BAŞÖRTÜSÜ, KATSAYI ZULMÜ İNANCA ZULÜME SON VERİLDİ,AYASOFYA İBADETE AÇILDI, TAKSİME CAMİİ YAPILDI

   Bu ülkenin üniversiteye giden yetişkin kız çocuklarından inancının gereğini yapmak isteyenlere ,kamu kurumlarında çalışanlara, İmam hatip okulu mezunlarına uygulanan katsayı zulmü, Kur’an eğitimi ve dini eğitimin üstündeki tüm yasakların kaldırılması.

   Evladının askerdeki yemin törenine ve ordu evlerindeki düğününe başörtülü anne ve sakallı babaların alınmaması, eşi hatta anne ve ablası başörtülü olduğu gerekçesiyle vatan evlatlarının TSK’dan, yargıdan ve yüksek öğretimden atılmasının şimdilerde esemesi okunuyor mu?!!!

   Yazının girişinden itibaren 22 yıldaki sağlanan belli başlılarını ancak sayabildiğim olumlu gelişmeler için millet tarafından ödenen faturalar ve geçen sene 6 Şubat ta ülkemizin 11 ilini yerle bir eden onlarca asırda bir yaşanan depremle bu vilayetlerimizde taş üstünde taş kalmamasının faturasının da etkisiyle  başta hayat pahalılığı olmak üzere yaşanan sıkıntılarda bir gerçek.!!!
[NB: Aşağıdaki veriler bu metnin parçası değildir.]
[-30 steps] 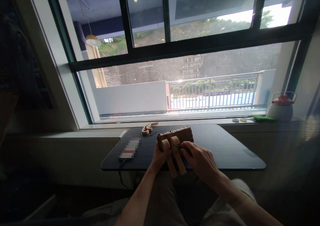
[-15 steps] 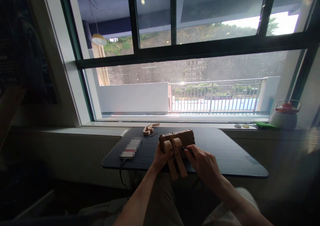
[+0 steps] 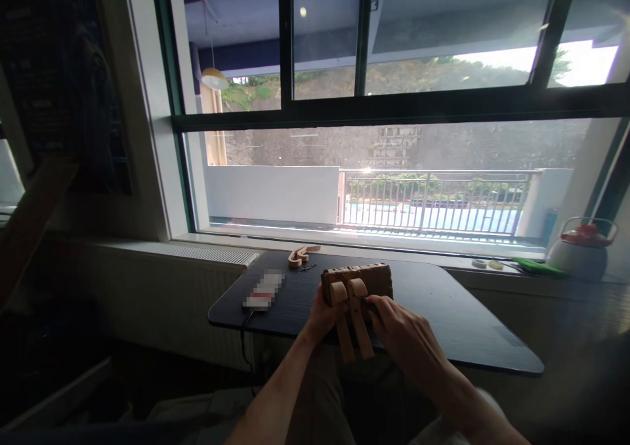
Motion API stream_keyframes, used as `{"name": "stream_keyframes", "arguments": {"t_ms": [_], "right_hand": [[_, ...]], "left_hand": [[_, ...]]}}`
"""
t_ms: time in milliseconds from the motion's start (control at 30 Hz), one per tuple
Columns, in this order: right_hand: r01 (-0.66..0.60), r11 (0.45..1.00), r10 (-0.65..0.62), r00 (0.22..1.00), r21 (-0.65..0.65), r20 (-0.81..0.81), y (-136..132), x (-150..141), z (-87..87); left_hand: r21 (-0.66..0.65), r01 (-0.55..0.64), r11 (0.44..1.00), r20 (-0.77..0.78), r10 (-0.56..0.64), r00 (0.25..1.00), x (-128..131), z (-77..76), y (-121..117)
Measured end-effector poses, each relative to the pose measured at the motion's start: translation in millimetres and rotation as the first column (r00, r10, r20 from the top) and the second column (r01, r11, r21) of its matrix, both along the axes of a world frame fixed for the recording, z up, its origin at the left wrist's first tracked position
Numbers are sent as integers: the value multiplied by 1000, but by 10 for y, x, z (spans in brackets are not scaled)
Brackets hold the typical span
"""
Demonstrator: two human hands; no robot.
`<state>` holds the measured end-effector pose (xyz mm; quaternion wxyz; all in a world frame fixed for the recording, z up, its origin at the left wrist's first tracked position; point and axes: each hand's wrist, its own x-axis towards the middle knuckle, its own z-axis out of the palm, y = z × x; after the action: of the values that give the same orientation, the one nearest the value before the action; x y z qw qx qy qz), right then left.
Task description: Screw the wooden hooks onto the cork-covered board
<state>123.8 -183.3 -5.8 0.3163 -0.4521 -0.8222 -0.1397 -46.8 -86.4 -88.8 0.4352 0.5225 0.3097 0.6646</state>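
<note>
A brown wooden block (image 3: 361, 278) rests on the near part of a dark table (image 3: 443, 314). Two pale wooden arms (image 3: 352, 323) with rounded tops hang from its front face, reaching down over the table's near edge. My left hand (image 3: 319, 319) grips the block's left side beside the left arm. My right hand (image 3: 398, 330) is closed on a thin dark tool (image 3: 368, 302) whose tip touches the right arm.
A curved pale wooden piece (image 3: 302, 255) and small dark bits lie at the table's far edge. A blurred flat object (image 3: 264, 290) with a cable lies left. On the sill stand a white kettle (image 3: 581, 254) and a green item (image 3: 536, 266). A large window is beyond.
The view has swung left and up a little, so the table and hands sit further right and lower. Both hands keep the same hold on the block and tool.
</note>
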Motion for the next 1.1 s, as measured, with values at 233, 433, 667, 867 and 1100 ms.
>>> {"name": "stream_keyframes", "arguments": {"t_ms": [233, 433, 667, 867, 1100], "right_hand": [[80, 995, -76, 995, 62, -56, 70, 48, -120], [147, 989, -146, 984, 1, -104, 82, 83, -197], [65, 998, -65, 998, 8, 9, 12, 68, -110], [89, 989, -109, 978, 117, 180, 30, 126, -165], [116, 993, -119, 989, 39, 93, 88, 101, -207]], "left_hand": [[-1, 5, 1000, -11, -5, 1000, 4, 17, -11], [-3, 22, 1000, -21, -22, 1000, 7, 19, -14], [-11, 12, 1000, -25, -12, 1000, 17, 2, -9], [-4, -6, 1000, -36, 6, 999, -5, 8, -6], [3, 18, 1000, -37, -18, 999, -4, 10, 9]]}}
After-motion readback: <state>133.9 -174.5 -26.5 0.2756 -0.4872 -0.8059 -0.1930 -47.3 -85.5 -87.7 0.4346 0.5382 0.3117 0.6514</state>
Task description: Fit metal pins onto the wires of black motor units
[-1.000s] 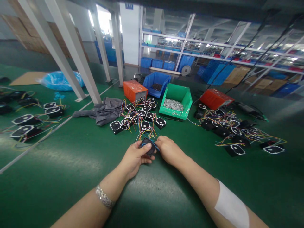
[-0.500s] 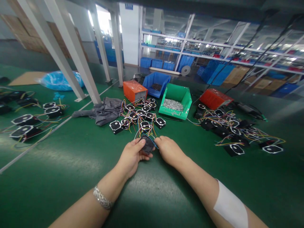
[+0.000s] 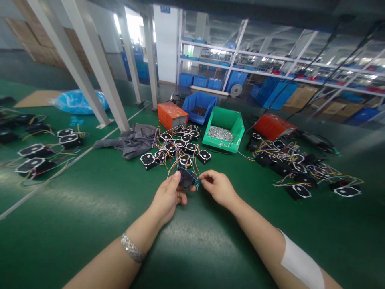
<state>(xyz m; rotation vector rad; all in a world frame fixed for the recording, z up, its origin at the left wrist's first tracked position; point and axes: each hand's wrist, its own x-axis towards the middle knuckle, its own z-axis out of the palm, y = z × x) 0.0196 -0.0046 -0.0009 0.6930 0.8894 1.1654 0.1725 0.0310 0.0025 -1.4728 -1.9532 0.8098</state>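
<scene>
My left hand (image 3: 168, 196) grips a small black square-bodied motor (image 3: 187, 179) with coloured wires, its thumb on the near face and its fingers underneath. A loop of blue wire (image 3: 197, 184) hangs at the motor's right edge. Just right of that edge is my right hand (image 3: 218, 186), its fingers curled and the thumb close to the index fingertip. Whatever it pinches is too small to make out. Beyond both hands lies a cluster of similar black motors (image 3: 185, 160) with white-edged faces and tangled wires.
A green bin (image 3: 224, 144) of small metal parts and a blue bin (image 3: 200, 100) of dark parts stand behind the motors. Orange boxes (image 3: 172, 116) flank them. A grey cloth (image 3: 136, 140) lies left; more wired motors (image 3: 297, 166) lie right on the green surface (image 3: 192, 249).
My right hand has drawn slightly to the right, away from the motor's edge. The motor in my left hand has tilted, and the blue wire now hangs bunched beside it.
</scene>
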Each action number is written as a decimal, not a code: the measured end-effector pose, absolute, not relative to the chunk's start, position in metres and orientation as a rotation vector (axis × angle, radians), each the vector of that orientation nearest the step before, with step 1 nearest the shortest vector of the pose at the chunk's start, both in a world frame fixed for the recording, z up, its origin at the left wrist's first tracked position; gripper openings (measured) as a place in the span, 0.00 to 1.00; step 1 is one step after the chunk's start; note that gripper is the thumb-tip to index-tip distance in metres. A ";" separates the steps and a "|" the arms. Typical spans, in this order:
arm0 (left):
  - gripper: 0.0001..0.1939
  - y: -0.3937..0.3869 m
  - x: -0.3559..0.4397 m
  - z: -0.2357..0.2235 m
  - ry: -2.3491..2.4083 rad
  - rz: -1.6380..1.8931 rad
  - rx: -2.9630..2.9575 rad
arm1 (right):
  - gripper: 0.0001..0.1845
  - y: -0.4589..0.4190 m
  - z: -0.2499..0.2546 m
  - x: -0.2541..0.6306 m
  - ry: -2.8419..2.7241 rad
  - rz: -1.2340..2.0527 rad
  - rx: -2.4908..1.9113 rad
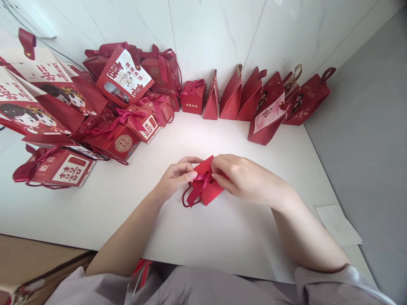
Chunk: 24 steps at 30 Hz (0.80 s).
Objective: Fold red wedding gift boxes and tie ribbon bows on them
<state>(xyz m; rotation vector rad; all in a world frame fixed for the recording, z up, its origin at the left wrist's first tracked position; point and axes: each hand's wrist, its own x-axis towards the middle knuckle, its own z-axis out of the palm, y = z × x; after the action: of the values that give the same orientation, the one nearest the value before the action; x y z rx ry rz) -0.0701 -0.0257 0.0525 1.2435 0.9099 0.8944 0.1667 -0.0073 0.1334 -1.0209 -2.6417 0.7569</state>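
A small bright red gift box [212,192] rests on the white table in front of me, slightly turned. Across its top lies a dark red satin ribbon [194,195], looped near the middle. My left hand [178,176] is closed at the box's left side, thumb and fingers pinching a loop of the ribbon. From the right, my right hand [238,176] reaches over the box with its fingertips pinched together at the ribbon's centre; what exactly they grip is partly hidden. A twisted dark red cord handle [185,199] hangs out at the box's left.
Red gift boxes with bows [127,142] and printed house-shaped boxes [34,101] crowd the left. Along the wall stand a small cube box [193,99] and several pointed boxes [230,97]. White paper [337,223] lies at right; a cardboard box [38,258] is below left.
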 end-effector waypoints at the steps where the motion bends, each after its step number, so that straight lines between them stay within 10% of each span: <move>1: 0.15 -0.026 -0.070 0.053 0.920 0.893 1.248 | 0.12 -0.007 0.134 0.168 -2.641 0.781 -1.039; 24: 0.17 -0.027 -0.064 0.050 0.989 0.902 1.260 | 0.08 -0.002 0.136 0.174 -2.661 0.919 -1.142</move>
<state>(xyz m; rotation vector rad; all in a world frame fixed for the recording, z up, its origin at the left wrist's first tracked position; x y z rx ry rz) -0.0641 -0.0267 0.0503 1.2604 0.9892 0.9024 0.1737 -0.0020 0.1356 -1.1418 -2.6611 0.9189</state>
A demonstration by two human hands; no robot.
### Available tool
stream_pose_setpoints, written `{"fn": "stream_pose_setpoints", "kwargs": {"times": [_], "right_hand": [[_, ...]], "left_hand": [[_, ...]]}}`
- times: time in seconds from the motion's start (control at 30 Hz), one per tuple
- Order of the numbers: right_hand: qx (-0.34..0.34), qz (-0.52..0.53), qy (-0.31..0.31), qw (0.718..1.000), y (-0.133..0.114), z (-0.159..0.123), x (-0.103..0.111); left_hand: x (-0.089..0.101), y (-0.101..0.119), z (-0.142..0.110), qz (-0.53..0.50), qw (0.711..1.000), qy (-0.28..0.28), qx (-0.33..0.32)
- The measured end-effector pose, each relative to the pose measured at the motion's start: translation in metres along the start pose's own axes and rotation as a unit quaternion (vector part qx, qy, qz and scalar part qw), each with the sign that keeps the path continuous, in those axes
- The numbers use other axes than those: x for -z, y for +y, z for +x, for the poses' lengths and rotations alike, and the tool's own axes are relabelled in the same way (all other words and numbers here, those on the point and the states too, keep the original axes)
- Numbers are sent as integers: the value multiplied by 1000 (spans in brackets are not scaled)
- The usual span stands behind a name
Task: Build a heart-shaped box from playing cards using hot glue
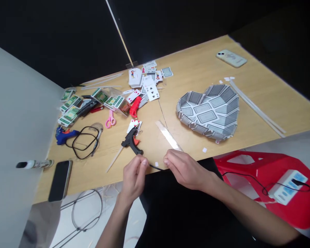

  Bu somut gerçeklere sadece istikbalimiz için geçici olarak yaşanan ekonomik sıkıntılar yerine ilk paragrafta somut örneğini verdiğim Almanlar gibi milletimiz inde sağduyusunu koruyarak yakın zamanda bunlardan kurtulacağımız gerçeğinin de göz önüne alınarak sandığa Pazar günü gidildiğinde cüzdanları yerine vicdanlarının sesini hem kendimiz hem gelecek nesillerimiz için dinlenmesi dileğiyle.

    Cumamız mübarek olsun.

    Rabbim yar ve yardımcımız olsun.